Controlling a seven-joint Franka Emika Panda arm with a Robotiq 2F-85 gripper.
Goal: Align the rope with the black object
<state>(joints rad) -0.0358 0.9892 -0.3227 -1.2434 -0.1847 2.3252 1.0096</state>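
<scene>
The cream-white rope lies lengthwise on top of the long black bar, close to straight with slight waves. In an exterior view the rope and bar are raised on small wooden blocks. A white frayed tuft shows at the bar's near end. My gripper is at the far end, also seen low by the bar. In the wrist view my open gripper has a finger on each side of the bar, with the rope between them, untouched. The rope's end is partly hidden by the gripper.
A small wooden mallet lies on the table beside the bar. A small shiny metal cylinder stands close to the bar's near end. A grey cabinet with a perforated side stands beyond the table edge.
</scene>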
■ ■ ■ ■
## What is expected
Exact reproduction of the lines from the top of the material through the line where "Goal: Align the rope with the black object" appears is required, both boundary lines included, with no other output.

## Solved problem
Controlling a seven-joint Franka Emika Panda arm with a Robotiq 2F-85 gripper.
Goal: Align the rope with the black object

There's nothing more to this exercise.